La sortie provisoire des joueurs sénégalais lors d’un penalty contesté a en effet relancé le débat sur l’autorité de la Confédération africaine de football et sur l’image du sport continental. Tout a basculé dans les dernières minutes du temps réglementaire. Brahim Díaz est victime d’une faute dans la surface sénégalaise, sanctionnée par un penalty après recours à l’assistance vidéo. La décision provoque une réaction immédiate côté sénégalais. Plusieurs joueurs quittent momentanément la pelouse, tandis que le banc technique exprime sa désapprobation. L’interruption dure plusieurs minutes, mettant le stade et les spectateurs dans l’expectative et suscitant des inquiétudes sur un possible abandon de terrain. Sadio Mané, capitaine emblématique des Lions de la Teranga, joue un rôle décisif.
Il parvient à convaincre ses coéquipiers de reprendre place sur le terrain, évitant ainsi un forfait qui aurait automatiquement coûté le match au Sénégal, conformément au règlement disciplinaire de la CAF. La tentative de penalty est alors exécutée et arrêtée par Édouard Mendy, permettant au match de se poursuivre jusqu’aux prolongations, où le Sénégal prend définitivement l’avantage. Les réactions à cette séquence ne se font pas attendre. Junior Rengou, journaliste sportif franco-camerounais, estime que l’attitude des Sénégalais met en péril les principes du fair-play et fragilise la crédibilité du titre.
Quitter le terrain pendant plusieurs minutes, puis revenir pour rejouer un penalty initialement refusé, déstabilise profondément l’adversaire et entache l’image du football africain
, précise-t-il.
Oscar Ngaleu, également du Cameroun, souligne que l’exemple sénégalais rappelle d’anciennes affaires de gestion contestable de compétitions, ajoutant que la CAF doit veiller à ce que la discipline prime sur la simple euphorie d’un résultat. Sur le plan réglementaire, la CAF considère tout abandon volontaire du terrain comme une infraction majeure. Les sanctions peuvent inclure amendes, suspensions individuelles et mesures disciplinaires contre la fédération nationale. Dans le cadre d’une finale, le risque est encore plus élevé. Si les joueurs sénégalais avaient quitté définitivement la pelouse, le Sénégal aurait perdu le match par forfait, indépendamment du score. La reprise du jeu a donc permis d’éviter des conséquences directes, mais laisse planer une possible sanction sur l’entraîneur Pape Thiaw et certains membres du groupe.

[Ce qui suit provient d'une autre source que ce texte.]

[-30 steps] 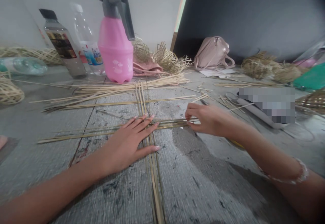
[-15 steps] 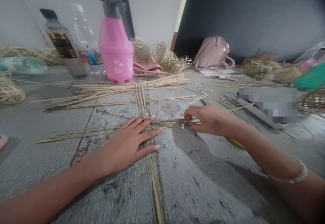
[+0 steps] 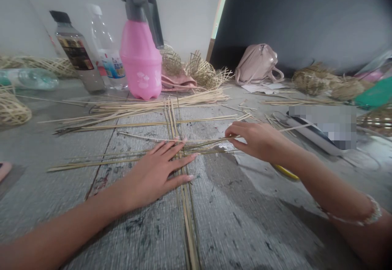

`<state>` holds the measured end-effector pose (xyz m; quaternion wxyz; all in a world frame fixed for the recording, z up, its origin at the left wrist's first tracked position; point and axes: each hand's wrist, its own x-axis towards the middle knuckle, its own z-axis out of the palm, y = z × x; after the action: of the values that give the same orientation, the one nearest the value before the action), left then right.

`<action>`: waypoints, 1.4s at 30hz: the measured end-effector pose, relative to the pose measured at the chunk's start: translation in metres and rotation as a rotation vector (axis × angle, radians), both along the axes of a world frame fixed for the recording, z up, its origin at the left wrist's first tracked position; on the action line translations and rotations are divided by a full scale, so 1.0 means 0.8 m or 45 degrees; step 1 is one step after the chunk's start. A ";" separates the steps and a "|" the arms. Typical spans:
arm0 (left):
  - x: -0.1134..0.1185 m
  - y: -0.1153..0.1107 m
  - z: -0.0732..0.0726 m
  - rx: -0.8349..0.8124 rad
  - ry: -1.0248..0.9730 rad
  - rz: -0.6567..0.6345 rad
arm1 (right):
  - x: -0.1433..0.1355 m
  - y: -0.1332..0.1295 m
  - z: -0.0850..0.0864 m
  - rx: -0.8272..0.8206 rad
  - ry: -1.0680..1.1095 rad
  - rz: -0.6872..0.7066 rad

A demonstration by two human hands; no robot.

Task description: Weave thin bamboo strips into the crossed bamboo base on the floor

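Note:
Thin bamboo strips lie crossed on the grey floor: a lengthwise bundle [image 3: 187,217] and a crosswise bundle [image 3: 98,161]. My left hand [image 3: 159,172] lies flat, fingers spread, on the spot where they cross. My right hand [image 3: 257,139] pinches the right end of a crosswise strip [image 3: 211,141] and holds it slightly off the floor, tilted up to the right.
A pink spray bottle [image 3: 140,57], two upright bottles [image 3: 78,57] and a lying bottle [image 3: 33,79] stand at the back left. A loose pile of strips [image 3: 137,108] lies behind the cross. A pink bag [image 3: 259,63], woven pieces [image 3: 318,80] and a phone [image 3: 309,129] sit to the right.
My right hand has lifted and moved slightly right, raising the end of one crosswise strip off the floor. My left hand has stayed pressed on the crossing.

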<state>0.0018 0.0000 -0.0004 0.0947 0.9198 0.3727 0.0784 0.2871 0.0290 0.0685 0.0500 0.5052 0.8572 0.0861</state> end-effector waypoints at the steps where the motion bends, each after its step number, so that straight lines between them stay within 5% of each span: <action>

Au-delà de l’aspect réglementaire, l’incident interroge sur la gestion de l’arbitrage et la cohérence des décisions prises. Yvan Ango, journaliste et commentateur, souligne que le sentiment d’injustice vient moins de la décision finale que du traitement inégal des situations litigieuses par la VAR. Le refus initial d’un but sénégalais, suivi du recours à la vidéo pour le penalty marocain, a accentué les tensions et contribué à l’interruption du match.
Cette perception d’injustice, même ponctuelle, pèse sur la crédibilité de l’arbitrage et sur l’image globale du tournoi. La finale du 18 janvier 2026 restera donc doublement marquée. Elle consacre le Sénégal champion de la CAN 2025, mais elle met aussi en lumière les fragilités dans le respect des règles et la gestion des émotions sur le terrain. La CAF devra trancher pour savoir si des mesures disciplinaires sont nécessaires afin de préserver l’intégrité des compétitions africaines. Entre victoire sportive et enjeu réglementaire, le Sénégal a remporté le trophée, mais il a aussi reçu un avertissement silencieux sur la rigueur nécessaire au plus haut niveau.